Environmental Test Chambers & Reliability Labs calculator
HASS Capacity Calculator
HASS capacity estimates how many production units a Highly Accelerated Stress Screen line can fully screen over a period, after losses to chamber downtime and units that fail the screen and need rerun. Quality and reliability engineers use it to commit ongoing screening throughput, match HASS capacity to production volume, and decide when a second chamber or larger fixtures are needed. Unlike HALT, HASS runs in production on larger loads, so the math is in units rather than a handful of samples. The breakdown of where units are lost shows whether uptime or screen completion is throttling your line.
What this calculator does
- Estimate HASS screening capacity from units per screening load, available HASS loads, chamber uptime, and first-pass screen completion.
- a lab scheduler needs to check whether HASS screening capacity covers the build plan
- It computes completed HASS units by multiplying gross load capacity by chamber uptime and first-pass screen completion, and itemizes units lost to downtime and to rerun.
Formula used
- Gross HASS capacity = units per HASS load × available HASS loads
- Completed HASS units = gross capacity × HASS chamber uptime × first-pass screen completion
Inputs explained
- Units per HASS load:
- Available HASS loads:
- HASS chamber uptime:
- First-pass screen completion:
How to use the result
- Use it to match HASS throughput against production volume, plan screening shifts, or find the constraint between chamber uptime and first-pass yield.

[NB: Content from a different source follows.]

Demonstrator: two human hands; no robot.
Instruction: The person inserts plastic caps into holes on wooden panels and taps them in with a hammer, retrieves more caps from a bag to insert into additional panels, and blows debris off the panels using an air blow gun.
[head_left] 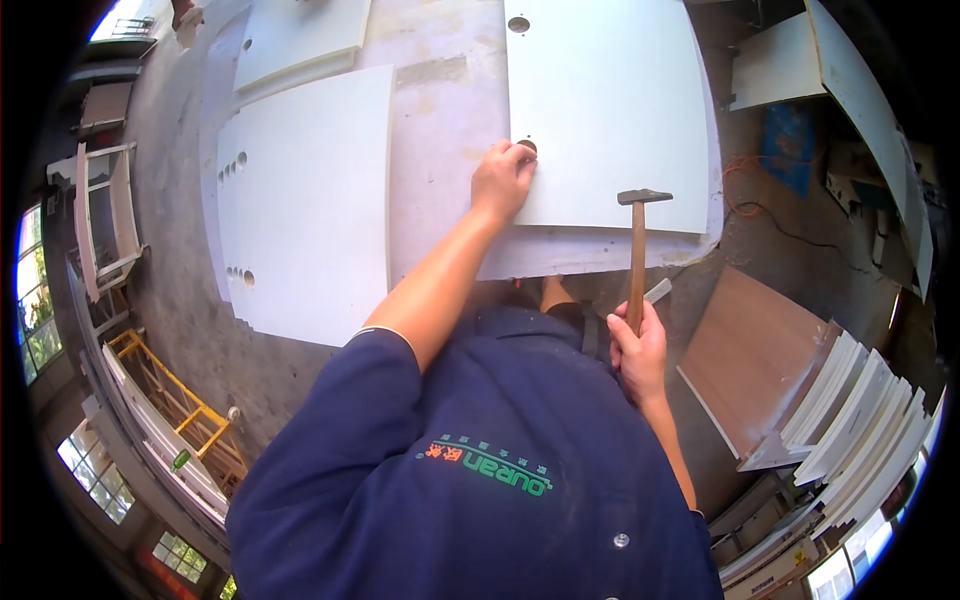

- It assumes uptime and first-pass completion are stable averages; a process excursion that spikes failures or a chamber fault mid-shift will move actual throughput off the estimate.
Common questions
- How do you calculate HASS capacity? Multiply units per HASS load by available loads for gross capacity, then derate by chamber uptime and first-pass screen completion. 36 x 22 x 0.90 x 0.96 gives about 684 completed units.
- What is the difference between HALT and HASS capacity? HALT discovers design margins on small sample populations under extreme stress; HASS screens production units in larger loads at reduced stress. HASS capacity is therefore measured in units screened, not a few samples.
- What is a good first-pass HASS completion rate? A stable production screen should clear 95%+ first-pass; the default 96% means about 28.5 units per period need rerun. Falling first-pass completion is an early warning of a process excursion upstream.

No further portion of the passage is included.